Recorded data section start

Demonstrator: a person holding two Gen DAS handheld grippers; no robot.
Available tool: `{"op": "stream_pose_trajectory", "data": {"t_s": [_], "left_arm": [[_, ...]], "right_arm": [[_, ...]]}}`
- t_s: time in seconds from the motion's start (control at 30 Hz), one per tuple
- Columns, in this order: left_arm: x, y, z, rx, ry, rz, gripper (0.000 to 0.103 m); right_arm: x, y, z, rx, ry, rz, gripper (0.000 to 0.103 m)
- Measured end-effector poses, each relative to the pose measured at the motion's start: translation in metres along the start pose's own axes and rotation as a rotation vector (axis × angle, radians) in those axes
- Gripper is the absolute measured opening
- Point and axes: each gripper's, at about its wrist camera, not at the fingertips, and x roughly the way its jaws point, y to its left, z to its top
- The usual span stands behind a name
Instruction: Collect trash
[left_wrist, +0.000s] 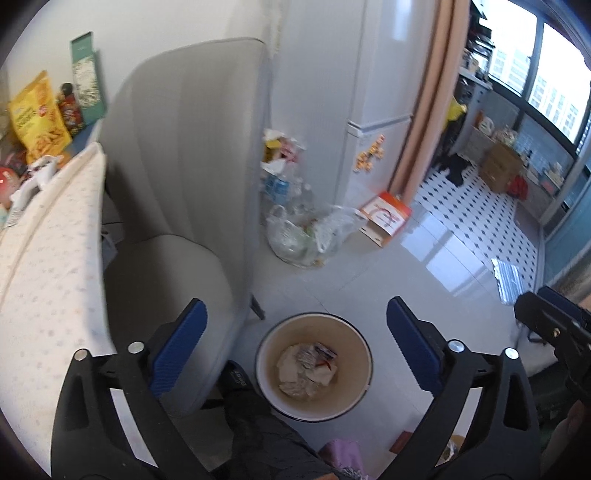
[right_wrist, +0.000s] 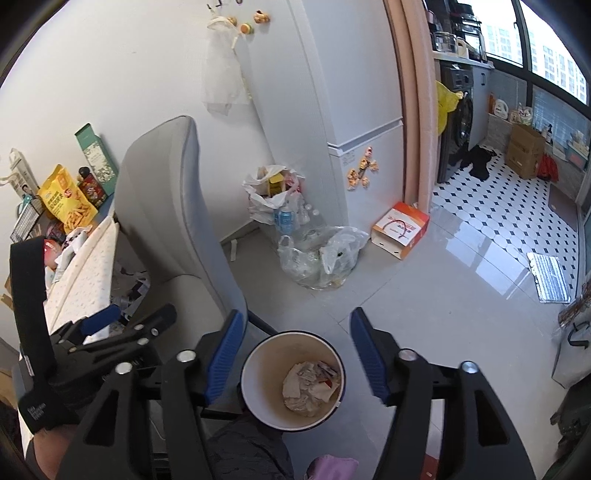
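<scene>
A round cream bin with a dark rim (left_wrist: 358, 334) (right_wrist: 258, 347) stands on the floor below both grippers. Crumpled paper and wrappers (left_wrist: 308, 371) (right_wrist: 310, 386) lie in its bottom. My left gripper (left_wrist: 295, 347) hangs above the bin with its blue pads spread wide and nothing between them. My right gripper (right_wrist: 297, 354) is also above the bin, open and empty. In the right wrist view the left gripper (right_wrist: 122, 325) shows at the lower left; in the left wrist view the right gripper's black body (left_wrist: 554, 332) shows at the right edge.
A grey upholstered chair (left_wrist: 184, 184) (right_wrist: 173, 221) stands left of the bin. A table with a patterned cloth (left_wrist: 48, 258) holds snack bags (left_wrist: 38, 118). Clear plastic bags of rubbish (left_wrist: 306, 236) (right_wrist: 321, 258) and an orange-white box (left_wrist: 386, 218) (right_wrist: 400, 229) lie by the white fridge (right_wrist: 351, 129). A dark-clothed knee (left_wrist: 258, 435) is below.
</scene>
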Motion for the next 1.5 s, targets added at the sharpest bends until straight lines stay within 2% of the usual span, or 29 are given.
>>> {"op": "stream_pose_trajectory", "data": {"t_s": [0.2,0.3,0.93,1.5], "left_arm": [[-0.031,0.03,0.001,-0.051,-0.049,0.039,0.098],[-0.049,0.044,0.001,-0.071,-0.08,0.063,0.098],[-0.172,0.137,-0.043,-0.214,-0.248,0.179,0.098],[-0.276,0.187,-0.092,-0.3,-0.376,0.317,0.098]], "right_arm": [[-0.02,0.021,0.002,-0.017,-0.049,0.045,0.091],[-0.031,0.034,0.002,-0.034,-0.072,0.062,0.096],[-0.104,0.135,-0.016,-0.195,-0.167,0.175,0.096],[-0.17,0.198,-0.044,-0.298,-0.24,0.28,0.096]]}}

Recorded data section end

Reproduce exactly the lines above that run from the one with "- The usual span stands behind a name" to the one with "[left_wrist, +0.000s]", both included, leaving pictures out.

- The usual span stands behind a name
Instruction: Collect trash
[left_wrist, +0.000s] 

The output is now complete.